Piano repertoire goes through style changes just like fashion. What’s all the rage one year might not appear on any recital program the next year. I remember one audition where I announced I’d be playing Debussy’s L’Isle Joyeuse and one of the jury members rolled his eyes and asked his colleagues “Again? How many times have we heard that one today?”
These days my practice time is limited and I’m always on the lookout for new short pieces of substance. This is one reason why I love to listen to emerging artists – for their repertoire choices. For example, this performance of James Rhodes playing Bach’s transcription of Alessandro Marcello’s Concerto for Oboe and Strings in d minor has gotten me hooked on this beautiful piece. I can’t believe I hadn’t heard it before this. Thanks to the Petrucci Music Library I was able to download the PDF and play it and add it to my piano stack.
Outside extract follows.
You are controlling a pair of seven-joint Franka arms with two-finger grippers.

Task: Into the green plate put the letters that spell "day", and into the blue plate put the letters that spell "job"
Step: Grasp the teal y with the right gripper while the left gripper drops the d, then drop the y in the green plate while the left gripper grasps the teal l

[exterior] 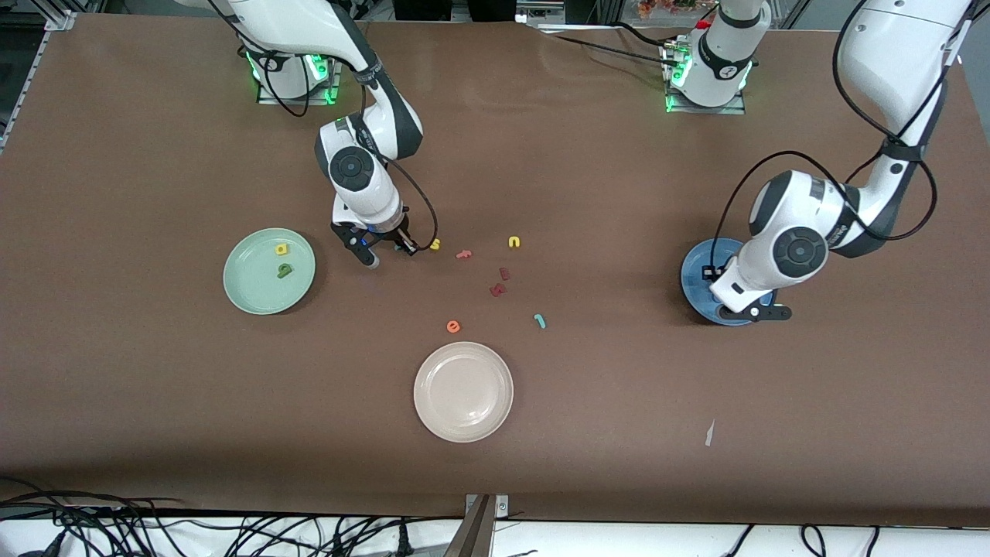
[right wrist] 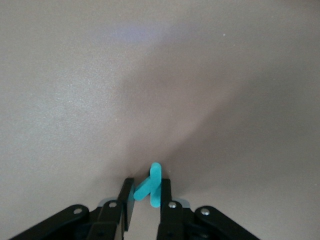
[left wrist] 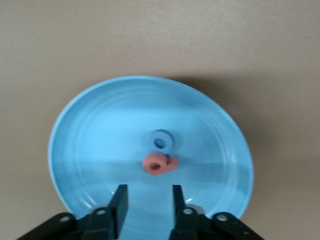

What else is in the stack? Of course there are the ever-present Chopin Nocturnes, Waltzes, Etudes and Impromptus – in preparation for my upcoming Chopin Salon recital. But I’ve also added some Schoenberg and Berg songs in anticipation of our next Theramin and Piano event, a couple of Etudes by Moszkowski, (to get the fingers moving, again thanks to James Rhodes), a waltz by James Ricci, and the beautiful Rachmaninoff Etude Tableau Op. 33 No. 2 (just because I love it!)